A quem atribuir o fato da vacinação contra a Covid-19 ainda não ter tido início em nosso país, enquanto mais de 50 países já estão vacinando às suas populações? Pior ainda, continuamos assistimos o crescimento de contaminados e de óbitos vitimados pelo seu pestilento vírus. 

Verdade seja dita: desde o surgimento da Covid-19 que as nossas autoridades, em especial, as de natureza política, não têm dispensado os devidos, necessários e urgentes cuidados a uma doença que já se sabia bastante contagiosa e letal. A provar que sim, mais de 205.000 brasileiros já perderam as suas vidas, e mesmo assim, de adiamentos em adiamentos, o dia “D” e à hora “H”, conforme anunciou o Ministro da Saúde, Eduardo Pazuello tem demorando a chegar. Esta é a pergunta que não pode calar. 

Decerto uma coisa: 99% dos mais conceituados centros científicos do mundo, inclusive os nossos, chamavam a atenção sobre a premente necessidade de enfrentarmos a Covid-19 como sendo, isoladamente, a nossa prioridade, exceto para os negacionistas, cujas cegueiras  subestimavam as suas gravíssimas conseqüências.

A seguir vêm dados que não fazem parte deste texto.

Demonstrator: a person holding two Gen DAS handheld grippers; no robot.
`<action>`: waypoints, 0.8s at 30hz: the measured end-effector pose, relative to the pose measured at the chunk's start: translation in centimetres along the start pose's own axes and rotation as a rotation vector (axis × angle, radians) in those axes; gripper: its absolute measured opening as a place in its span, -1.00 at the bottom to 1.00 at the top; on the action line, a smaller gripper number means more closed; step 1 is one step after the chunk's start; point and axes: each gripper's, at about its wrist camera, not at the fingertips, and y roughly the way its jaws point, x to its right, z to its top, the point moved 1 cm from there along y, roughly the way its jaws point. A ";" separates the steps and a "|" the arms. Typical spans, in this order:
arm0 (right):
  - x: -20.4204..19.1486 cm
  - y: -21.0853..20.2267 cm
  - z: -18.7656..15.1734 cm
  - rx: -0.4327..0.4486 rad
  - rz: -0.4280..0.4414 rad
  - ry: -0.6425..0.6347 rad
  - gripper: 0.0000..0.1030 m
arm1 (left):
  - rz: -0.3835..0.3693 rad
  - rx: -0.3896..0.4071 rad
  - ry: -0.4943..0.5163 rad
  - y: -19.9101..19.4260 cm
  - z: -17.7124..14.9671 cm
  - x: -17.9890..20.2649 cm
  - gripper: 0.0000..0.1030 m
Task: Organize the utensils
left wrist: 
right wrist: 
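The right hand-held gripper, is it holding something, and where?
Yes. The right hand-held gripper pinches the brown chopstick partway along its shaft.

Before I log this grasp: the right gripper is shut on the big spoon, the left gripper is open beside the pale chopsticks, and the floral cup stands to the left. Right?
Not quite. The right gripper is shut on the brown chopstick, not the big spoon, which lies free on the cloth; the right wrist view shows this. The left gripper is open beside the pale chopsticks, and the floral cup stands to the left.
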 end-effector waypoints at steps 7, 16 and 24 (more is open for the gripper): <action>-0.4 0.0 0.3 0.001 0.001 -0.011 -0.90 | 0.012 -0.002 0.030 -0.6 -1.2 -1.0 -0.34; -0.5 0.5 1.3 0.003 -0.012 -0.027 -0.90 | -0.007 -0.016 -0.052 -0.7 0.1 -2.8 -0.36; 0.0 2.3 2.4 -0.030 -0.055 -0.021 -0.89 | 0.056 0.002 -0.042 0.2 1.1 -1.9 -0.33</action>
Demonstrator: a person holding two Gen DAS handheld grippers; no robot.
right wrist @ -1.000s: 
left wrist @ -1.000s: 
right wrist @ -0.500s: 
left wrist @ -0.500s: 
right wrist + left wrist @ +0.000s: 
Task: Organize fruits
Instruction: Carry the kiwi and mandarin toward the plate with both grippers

Do médico, deputado federal, ex-secretário de saúde e bolsonarista Osmar Terra, de viva voz, ouvi a seguinte expressão: não mais que 2.000 brasileiros irão a óbito por causa da Covid-19. Aos ouvidos do presidente Jair Bolsonaro tais expressões soavam como música. 

Presentemente, já somos o vice-campeão mundial em número de mortes por Covid-19, e isto porque, o presidente dos EUA, Donald Trump, tão ou mais negacionista que o nosso presidente Jair Bolsonaro já se tornou o campeão mundial, entretanto quando for afastado do poder, o que brevemente acontecerá, levará consigo a irresponsabilidade de ter transformado os EUA em tão deprimente e vergonhosa condição. 

Em nosso país, para além do inequívoco negacionismo do presidente Jair Bolsonaro, o enfrentamento a Covid-19 foi politizado, isto porque, ao colocar-se na dianteira contra o referido vírus, o governador de São Paulo, João Dória, potencialmente candidato à presidente da República, transformou-se não apenas num adversário, e sim, num inimigo do próprio presidente Jair Bolsonaro. E daí? O resultado não poderia ser outro que não este o que tristemente estamos assistindo. 

De pronto e propositadamente, a coronavac foi apelidada de vacina chinesa, motivo o bastante para associá-lo ao regime vigente na China, o comunismo, certamente o regime pelo qual não temos o menor apreço.  

Venha de onde vier, basta que seja comprovada a sua eficiência e segurança, precisamos das vacinas que venham combatê-la, do contrário, resta-nos lamentar as mortes que ainda advirão da maldita Covid-19.